I belong to a semi-exclusive club. Let’s call it the Invisible COVID Club, not because we have COVID, but because we’re petrified of getting it.
We are the “people with underlying conditions.” If we get COVID-19 we’d likely end up all alone on a ventilator and quite possibly, worse. We’re already a statistic and don’t want to become another one.
So, we stay home.
We’ve been home since March, only venturing out when there is no other option. It’s actually a no-brainer. When you have everything to lose you don’t gamble it away.
When it comes to the pandemic, in some ways I wonder if we have it easier. We’ve made peace with the situation. Those of us with a positive outlook, monetary means and an emotional support system are even making the most of it. Sure, we get frustrated, angry and sad just like everyone else, but we also have premier coping skills we’ve acquired over the years due to our underlying chronic conditions.
For the healthier world it’s not quite as simple. When human beings have a choice – or the perception of a choice – it’s only natural to make exceptions and push the envelope a bit.
I’m not talking about the anti-maskers. If nothing else, they are consistent.
I’m talking about the everyone else – often responsible and rational people who follow the rules and would never label themselves as reckless. I’m talking about those who have an income and do not have to go out to work to make ends meet; those who have wi-fi, heating, a minimum of three streaming services and an Instacart account.
There’s a tipping point for human beings – that moment or scenario where they are able to rationalize a calculated risk, often having blind spots of convenience as they claim they would never take the specific risks others are opting for.
Every person has that one thing they’ll make an exception for – a haircut, Costco run, small-ish gathering, camping trip, road trip, celebration, religious service or anything else that’s either important or triggers FOMO.
For some it’s out of necessity, sometimes even the noble kind, such as voting or attending to a friend or family member who needs them.
For others, it’s a matter of mental health; wanting to get out and be active before they “go crazy.”
There are those who “do it for their children” while the most prevalent category is for the pragmatic people who do things for “practical reasons,” always while taking the necessary precautions.
Regardless of the category, it’s all up to interpretation. Interpretation based on the facts we have, the credible sources we seek out, what we choose to hear and what we believe we need.
The pandemic hasn’t been easy on anyone. For some people – especially young people – this may be the biggest challenge or tragedy they have dealt with, the first time they have ever had severe restrictions in their life. Dealing with challenges and constraints is a learned practice that can leave you with cuts and bruises to show for it. We in the Invisible COVID Club can attest to that.
It’s up to each of us to interpret the situation and the scientific facts. We ultimately have to trust that each person is not only being responsible for themselves, but for others too. Those of us in the Invisible COVID Club will tell you that all sounds good, but is tougher to believe (and a tad disconcerting) when we see the varying interpretations around us.

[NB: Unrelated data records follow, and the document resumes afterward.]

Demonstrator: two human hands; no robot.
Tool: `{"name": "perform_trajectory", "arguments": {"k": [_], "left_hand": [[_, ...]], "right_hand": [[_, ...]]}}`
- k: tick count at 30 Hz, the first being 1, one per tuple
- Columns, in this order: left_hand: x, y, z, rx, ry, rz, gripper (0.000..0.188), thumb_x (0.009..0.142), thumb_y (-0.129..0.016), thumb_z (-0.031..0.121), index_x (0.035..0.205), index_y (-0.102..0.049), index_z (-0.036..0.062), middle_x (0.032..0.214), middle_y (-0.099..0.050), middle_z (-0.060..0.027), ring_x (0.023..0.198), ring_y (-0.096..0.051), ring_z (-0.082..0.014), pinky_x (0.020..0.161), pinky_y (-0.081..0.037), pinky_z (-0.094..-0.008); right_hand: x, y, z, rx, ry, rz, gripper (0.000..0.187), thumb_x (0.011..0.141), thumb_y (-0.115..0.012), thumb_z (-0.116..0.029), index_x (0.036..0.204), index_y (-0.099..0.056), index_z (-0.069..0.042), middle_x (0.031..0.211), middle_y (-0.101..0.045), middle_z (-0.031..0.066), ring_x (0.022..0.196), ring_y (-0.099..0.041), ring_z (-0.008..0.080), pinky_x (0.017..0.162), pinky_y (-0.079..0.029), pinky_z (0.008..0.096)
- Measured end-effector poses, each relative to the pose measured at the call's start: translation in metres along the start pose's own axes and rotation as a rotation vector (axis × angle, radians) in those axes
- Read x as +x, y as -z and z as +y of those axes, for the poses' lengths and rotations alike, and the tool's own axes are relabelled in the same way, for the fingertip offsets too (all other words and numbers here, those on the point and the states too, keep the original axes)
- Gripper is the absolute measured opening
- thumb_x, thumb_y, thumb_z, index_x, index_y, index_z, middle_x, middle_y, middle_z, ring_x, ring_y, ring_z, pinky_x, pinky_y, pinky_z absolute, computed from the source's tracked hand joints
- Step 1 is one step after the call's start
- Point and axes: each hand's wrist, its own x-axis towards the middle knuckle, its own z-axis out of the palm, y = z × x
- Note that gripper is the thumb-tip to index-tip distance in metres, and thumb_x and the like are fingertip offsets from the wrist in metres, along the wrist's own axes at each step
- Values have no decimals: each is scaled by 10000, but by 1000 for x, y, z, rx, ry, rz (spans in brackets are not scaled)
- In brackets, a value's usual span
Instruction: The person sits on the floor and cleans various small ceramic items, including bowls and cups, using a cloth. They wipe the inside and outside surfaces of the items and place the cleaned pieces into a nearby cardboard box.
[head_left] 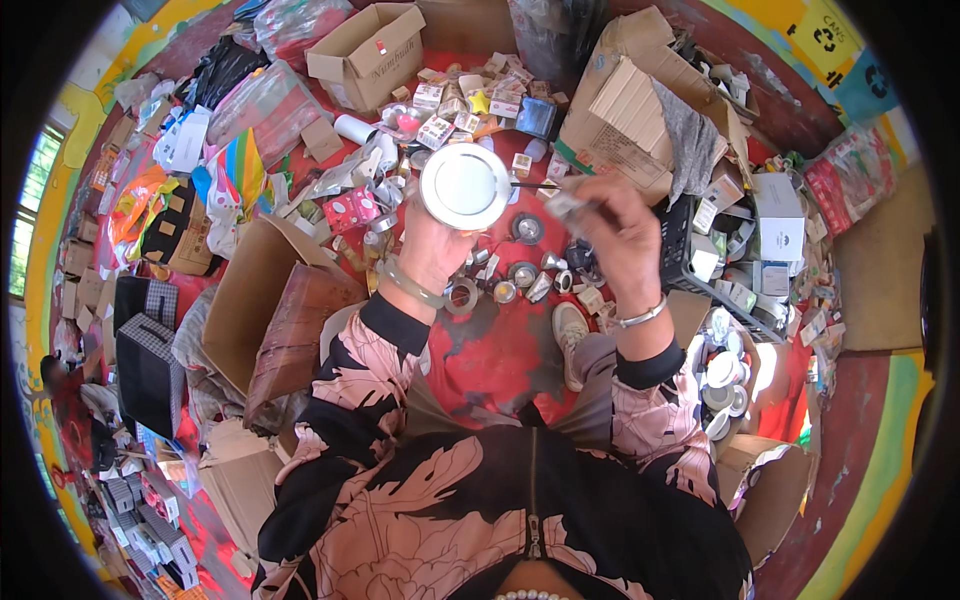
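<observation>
My left hand (432, 248) is raised in front of me, its fingers wrapped under a round white downlight (465, 187) with a silvery rim. The lamp's pale face is turned up toward me. From its right side a thin dark cable (535, 186) runs toward my right hand (622, 232). That hand is closed on a small grey-white piece (568, 206), blurred, whose kind I cannot make out. Beneath both hands, several round metal lamp fittings (527, 228) lie loose on the red floor.
An open carton (370, 62) stands at the back beside a heap of small boxes (433, 132). To the right are a torn carton (625, 115) and a black crate (684, 262) with boxes and lamps. Another open carton (240, 290) sits at my left. My shoe (570, 340) rests near the fittings.
</observation>
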Motion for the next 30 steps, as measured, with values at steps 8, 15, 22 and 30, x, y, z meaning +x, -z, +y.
{"name": "perform_trajectory", "arguments": {"k": [8,15,22,30], "left_hand": [[-8,-28,-24,81,17,151,323,933,-426,234,1174,-499,31,1104,-586,-108,998,-589,-209,856,-492,-336],[-4,-15,-23,125,15,150,362,946,-354,271,1171,-508,32,1072,-601,-111,954,-603,-230,824,-502,-347],[-9,-17,-16,753,-226,-23,369,813,-594,71,1163,-486,25,1049,-601,-86,916,-612,-189,779,-512,-311],[-6,-31,-11,698,-281,106,292,919,-520,243,1129,-471,47,969,-550,-45,827,-554,-101,657,-471,-235]], "right_hand": [[0,-29,0,-167,143,81,257,701,-614,103,915,-600,-40,955,-593,89,881,-591,204,730,-500,286],[-21,-52,7,-359,272,-73,230,668,-621,99,856,-599,-33,903,-596,98,831,-597,244,724,-490,318],[-16,-24,-11,711,-186,-431,126,823,-532,37,925,-584,-13,964,-599,63,845,-589,166,723,-487,290],[19,47,16,752,-278,226,201,915,-435,-95,1078,-520,-14,1010,-600,115,929,-596,254,797,-518,400]]}}
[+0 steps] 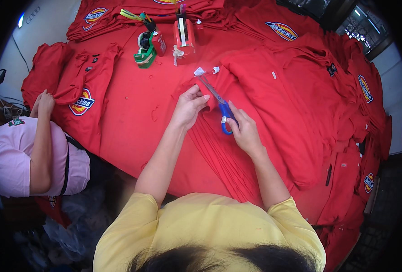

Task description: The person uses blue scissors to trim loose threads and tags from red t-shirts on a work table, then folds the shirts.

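Note:
In my right hand is a pair of scissors with blue handles. Its metal blades point up and to the left, over a red garment spread on the table. The blade tips reach a small white label at the garment's edge; a second white tag sits just right of it. My left hand is closed in a pinch on the garment's edge, left of the blades. The fabric between its fingertips is mostly hidden. Loose folds of the garment hang down between my forearms.
Beyond my hands stand a green tape dispenser and a red tape dispenser, with pens and small red bottles beside them. Stacked red shirts line the far and right sides. At left, a co-worker in a pink shirt handles another red shirt.

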A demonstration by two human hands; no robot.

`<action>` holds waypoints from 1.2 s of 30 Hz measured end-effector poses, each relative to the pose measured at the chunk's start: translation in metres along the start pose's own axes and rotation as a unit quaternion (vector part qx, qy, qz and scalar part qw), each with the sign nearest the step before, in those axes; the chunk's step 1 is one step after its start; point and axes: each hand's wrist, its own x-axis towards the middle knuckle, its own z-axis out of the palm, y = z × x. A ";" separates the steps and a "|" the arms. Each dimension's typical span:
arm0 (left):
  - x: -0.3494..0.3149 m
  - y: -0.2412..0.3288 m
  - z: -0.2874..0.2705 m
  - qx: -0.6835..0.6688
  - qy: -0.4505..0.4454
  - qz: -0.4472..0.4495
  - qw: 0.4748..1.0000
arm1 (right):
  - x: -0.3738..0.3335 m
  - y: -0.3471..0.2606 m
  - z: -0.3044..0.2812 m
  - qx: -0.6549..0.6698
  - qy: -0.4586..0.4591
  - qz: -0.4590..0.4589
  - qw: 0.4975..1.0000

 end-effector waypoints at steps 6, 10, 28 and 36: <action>-0.004 0.004 0.004 0.021 0.003 0.001 1.000 | -0.001 -0.001 -0.002 0.022 0.005 0.014 1.000; -0.002 0.000 0.000 0.020 0.013 0.009 1.000 | -0.001 -0.010 -0.007 0.151 -0.055 0.167 0.973; 0.046 -0.009 -0.075 0.663 0.006 0.388 0.640 | -0.340 0.036 -0.165 -0.375 0.258 0.472 0.755; -0.033 0.004 -0.039 0.713 -0.001 0.259 0.651 | -0.372 0.048 -0.145 -0.471 0.174 0.458 0.734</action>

We’re at a critical juncture as 2020 comes to an end. A multitude of swirling forces are in the air – the elation of an election (for most), the promise of a vaccine, the allure of the holidays, the incomprehensible death toll in the US, the fear inspired by the return of COVID-19 around the world and, most of all, the growing, gnawing, pounding feeling that enough is enough and we need to get back to normal.
The choice everyone has is whether to adeptly juggle and stay balanced with these swirling forces or look away, let go and hope they do not collide and put us on a crash course.
It’s all up to interpretation and the outcome is up to each of us.